By now, you've no doubt heard about the $289,000,000 Monsanto lawsuit verdict earlier this week, where a jury ruled the company's weed killer, Round-Ip' is responsible for a California man's terminal cancer. Since the ruling, Bayer's stock has seen a rocky week -- and it's still going down.

That has a lot of people talking about pesticides. Do they pose a health risk when it comes to the foods we eat?

By the year 2050, U.S. farmers will be tasked with the responsibility of feeding 9,000,000,000 people in this country alone, according to the U.S. Department of Agriculture. With so many mouths to feed, farmers pesticides are key.

Pesticides shouldn't scare consumers, according to Texas Christian University's Chris Farley. Farley teaches business courses in TCU's Ranch Management Program. “I use tomatoes as an example. Nobody wants to eat a tomato with a worm in it," he says.

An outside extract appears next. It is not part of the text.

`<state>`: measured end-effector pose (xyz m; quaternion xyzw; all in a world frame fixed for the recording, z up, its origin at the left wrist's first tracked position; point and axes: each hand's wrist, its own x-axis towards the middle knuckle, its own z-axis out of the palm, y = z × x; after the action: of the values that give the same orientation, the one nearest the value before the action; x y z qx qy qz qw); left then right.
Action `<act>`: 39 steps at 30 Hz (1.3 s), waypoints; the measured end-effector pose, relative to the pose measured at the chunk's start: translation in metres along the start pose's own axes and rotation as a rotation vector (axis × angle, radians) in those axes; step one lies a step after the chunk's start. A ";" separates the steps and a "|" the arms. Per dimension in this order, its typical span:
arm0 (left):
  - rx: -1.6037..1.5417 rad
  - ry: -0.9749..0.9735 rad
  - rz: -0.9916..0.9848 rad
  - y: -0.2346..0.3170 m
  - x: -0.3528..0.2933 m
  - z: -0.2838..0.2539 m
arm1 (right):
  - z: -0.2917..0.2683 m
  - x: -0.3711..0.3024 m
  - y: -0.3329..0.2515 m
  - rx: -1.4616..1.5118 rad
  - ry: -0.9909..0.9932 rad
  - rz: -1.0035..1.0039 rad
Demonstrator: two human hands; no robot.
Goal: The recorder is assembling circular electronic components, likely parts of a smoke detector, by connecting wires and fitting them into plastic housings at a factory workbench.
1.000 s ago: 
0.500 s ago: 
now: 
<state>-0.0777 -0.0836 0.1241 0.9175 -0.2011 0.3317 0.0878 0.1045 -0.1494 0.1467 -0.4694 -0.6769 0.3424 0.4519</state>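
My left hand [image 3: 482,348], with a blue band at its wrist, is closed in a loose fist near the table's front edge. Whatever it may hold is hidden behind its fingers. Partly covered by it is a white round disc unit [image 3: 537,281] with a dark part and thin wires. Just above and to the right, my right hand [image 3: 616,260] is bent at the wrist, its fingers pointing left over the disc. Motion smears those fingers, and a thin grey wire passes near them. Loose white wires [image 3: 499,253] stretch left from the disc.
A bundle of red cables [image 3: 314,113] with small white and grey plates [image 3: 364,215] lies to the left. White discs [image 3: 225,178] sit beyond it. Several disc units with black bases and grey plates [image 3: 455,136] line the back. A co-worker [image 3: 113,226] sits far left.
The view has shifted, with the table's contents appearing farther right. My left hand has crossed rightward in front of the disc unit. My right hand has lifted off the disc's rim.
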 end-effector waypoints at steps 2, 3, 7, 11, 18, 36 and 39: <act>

Farley points out the point of pesticides is not to harm our agriculture, but to protect a farmer's crops from insects. "In our classroom, we like to use the words 'crop protection aides.' I think it give a different perspective of why we actually use them."

Pesticides are important for all crop sustainability, even organic -- because without pesticides, bugs can destroy entire crop fields in minutes.

Registered Dietician Angela LeMond says there are ways to limit your intake of pesticide residue found on food. "You can make your own wash, just with a combination of vinegar and water. We even say 30 seconds in cold running water. Make sure that's for pre-washed as well; that's important when you are grocery shopping," LeMond says.

Farley ensures that the chemicals used to protect our crops are safe for the consumer, and he urges that, at the end of the day, farmers always have consumers' best interest in mind.

"It starts with who we are. We're fathers. We have children and there is nothing that we would do to our animals or our crops that we would do to our own two-year-old daughter," he says.

It's also important to remember all pesticides, including the weed killer at the center of the Monsanto lawsuit, are approved for use by the Environmental Protection Agency. In the case of the California man with terminal cancer, the weed killer was not used in food production

We reached out to Monsanto for comment, but as of air time they had not gotten back to us.